I think Canada may be a little too far For shipping but that looks like a great coop! Thanks!


----------



## ShowBarnMom (Jul 12, 2013)

lisalynn1982 said:


> We will eventually have 4 hens. Saw that one on CL. Didn't know about the quality or if it being metal would be too hot in the Texas summers...


Metal actually works two ways. During summer heat, you can lay a soaker hose on the roof and cool it down quickly. If I was in the market I would go look. As long as its make of good wire, I think it would do well. Saw another small chicken tractor for $50 located in north Richland hills.


----------



## TheLazyL (Jun 20, 2012)

lisalynn1982 said:


> Our 2 girls have been living in close quarters and we would like to buy or have built a 4x4 or 4x3 coop. I have exhausted myself looking online and debating and over thinking. Ahhhh! Help. We don't want to spend a fortune on one, but. Also want good quality. Why are they so expensive? Does anyone know where we can get a reasonably priced one? We live in the Dallas area.


$200 bucks: http://www.lowes.com/pd_187365-50741-BMS2500_0__?productId=3651840&Ntt=storage+shed

Big wide doors for cleaning, collecting eggs. Cut out a few vents and/or windows add a chicken door, you are in business


----------



## Bee (Jun 20, 2013)

Why not just build one? I built one big enough to hold 20 standard breeds in 10 days with $205 in materials. Hint: I have no prior construction experience and used minimal equipment/tools..._anyone_ can do this!

It's not difficult and doesn't have to be a cutesy little cottage of a coop...function is way better than form when it comes to chickens.

These little boxes I see advertised I always call "death boxes"...they are too small for avian life and have no ventilation and the run is too tiny for avian life and not sturdy enough for good predator protection...the chickens are cramped and like fish in a barrel. They cannot socialize well because they are living in too small of quarters.

There really are no small coops I see being advertised that I would ever put a chicken in for long term living.


----------



## LittleWings (Jul 15, 2013)

I've made a few tractors out of metal pipe and welded wire. I put a tarp on top that can be removed to use without it. I made a big one just playing around with some extra pipe I had laying around and people saw it and wanted smaller ones so I made a couple. I sold the small ones for $400 ea. They were approx 5' wide X 8' long X 46" high and came with the auto nipple waterer. It's a drive from here to Dallas but they fit in a full size bed. 
Not sure if its the kind of thing you are looking for but thought I'd offer.

Ken


----------



## ShowBarnMom (Jul 12, 2013)

I love your tractors LW. One day.


----------



## majorchicken (May 30, 2013)

I'm a newbie here and to chickens, but...

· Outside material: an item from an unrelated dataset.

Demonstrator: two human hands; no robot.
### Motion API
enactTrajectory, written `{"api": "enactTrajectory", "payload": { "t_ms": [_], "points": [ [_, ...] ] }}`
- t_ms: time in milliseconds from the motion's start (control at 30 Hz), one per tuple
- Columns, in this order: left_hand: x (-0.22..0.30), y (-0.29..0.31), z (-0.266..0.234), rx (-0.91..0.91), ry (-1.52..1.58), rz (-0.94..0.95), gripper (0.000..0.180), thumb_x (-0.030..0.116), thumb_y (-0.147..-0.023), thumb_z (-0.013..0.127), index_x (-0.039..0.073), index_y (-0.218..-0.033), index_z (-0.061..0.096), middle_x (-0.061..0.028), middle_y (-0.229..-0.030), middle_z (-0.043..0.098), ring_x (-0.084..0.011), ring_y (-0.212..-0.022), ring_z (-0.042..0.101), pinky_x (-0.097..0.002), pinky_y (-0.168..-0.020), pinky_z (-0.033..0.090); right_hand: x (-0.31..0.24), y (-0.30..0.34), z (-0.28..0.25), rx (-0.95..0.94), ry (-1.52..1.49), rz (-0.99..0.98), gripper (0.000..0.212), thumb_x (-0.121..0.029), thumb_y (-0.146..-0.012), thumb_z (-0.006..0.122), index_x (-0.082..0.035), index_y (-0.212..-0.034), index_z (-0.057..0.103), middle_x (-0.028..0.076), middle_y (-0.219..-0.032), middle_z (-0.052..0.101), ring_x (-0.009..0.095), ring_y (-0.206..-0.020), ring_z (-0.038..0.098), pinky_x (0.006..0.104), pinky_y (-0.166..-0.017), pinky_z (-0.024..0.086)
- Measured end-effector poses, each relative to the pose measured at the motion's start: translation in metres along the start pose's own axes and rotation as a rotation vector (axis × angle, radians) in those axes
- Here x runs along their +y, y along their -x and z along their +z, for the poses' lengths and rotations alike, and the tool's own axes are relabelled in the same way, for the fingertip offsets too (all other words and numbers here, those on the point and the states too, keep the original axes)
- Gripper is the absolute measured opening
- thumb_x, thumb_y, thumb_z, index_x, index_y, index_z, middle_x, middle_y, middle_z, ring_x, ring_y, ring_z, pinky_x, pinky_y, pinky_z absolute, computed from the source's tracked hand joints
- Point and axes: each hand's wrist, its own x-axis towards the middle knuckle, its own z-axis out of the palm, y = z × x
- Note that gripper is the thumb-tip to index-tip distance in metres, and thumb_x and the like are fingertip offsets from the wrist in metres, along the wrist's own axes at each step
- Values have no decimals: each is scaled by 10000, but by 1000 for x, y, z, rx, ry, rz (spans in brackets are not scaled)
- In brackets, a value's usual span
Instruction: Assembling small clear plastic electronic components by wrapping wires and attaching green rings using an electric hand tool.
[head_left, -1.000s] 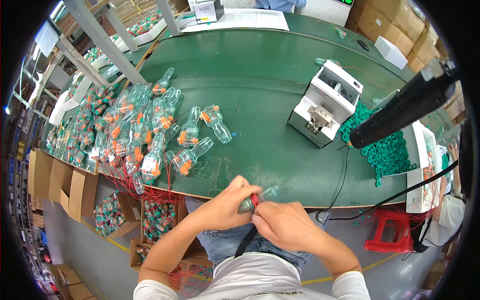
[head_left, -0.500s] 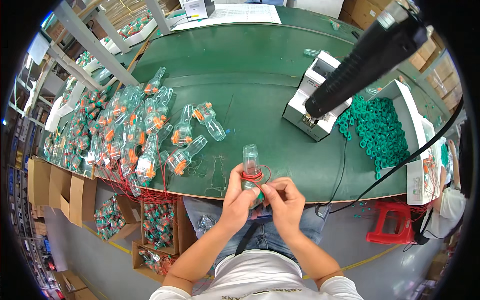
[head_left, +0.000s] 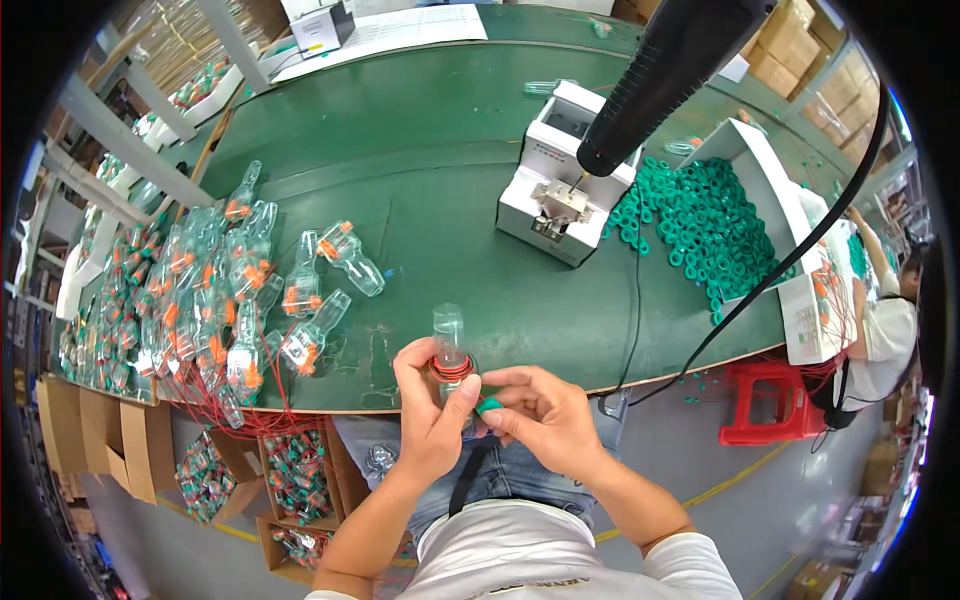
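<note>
My left hand (head_left: 430,425) is closed around a clear plastic bottle-shaped part (head_left: 449,326), held upright at the table's front edge. Red cord (head_left: 453,370) is wound in several turns around its middle, with the left thumb close by. Just to the right, my right hand (head_left: 548,420) pinches a small green piece (head_left: 489,405) between thumb and fingers. Whether that piece is a ring or a cap cannot be made out. The lower end of the clear part is hidden behind my left hand.
Many similar clear parts with orange fittings (head_left: 245,365) and red cords lie at left. A white device (head_left: 550,215) stands beneath a black tool (head_left: 670,80). Green rings (head_left: 705,215) spill from a white box (head_left: 790,210). Cardboard boxes (head_left: 135,430), a red stool (head_left: 770,405) and a co-worker (head_left: 880,340) are around the table.
The view has swung right, so the table's contents sit farther left. A loose loop of red cord now lies wound around the clear part. My right hand has drawn slightly away with the green piece.
</note>
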Motion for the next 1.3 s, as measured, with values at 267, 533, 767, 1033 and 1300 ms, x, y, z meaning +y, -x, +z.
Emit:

My husband and i went through the same thing, searching and over thinking, trying to find a coop we could afford that was worth the money, too. I finally went to FarmNYard.com and ordered one there. The only drawback is that they make each one to order so it can take a while to ship. Mine just shipped and I can't WAIT to get it. They sell basic coops then you can add on special features if you want, none of which are essential so if you're looking for something basic that might be the way to go. That is, if you don't mind putting together a pre-fab coop. I think they have a YouTube video too. (I don't go on YouTube too much so I didn't check). 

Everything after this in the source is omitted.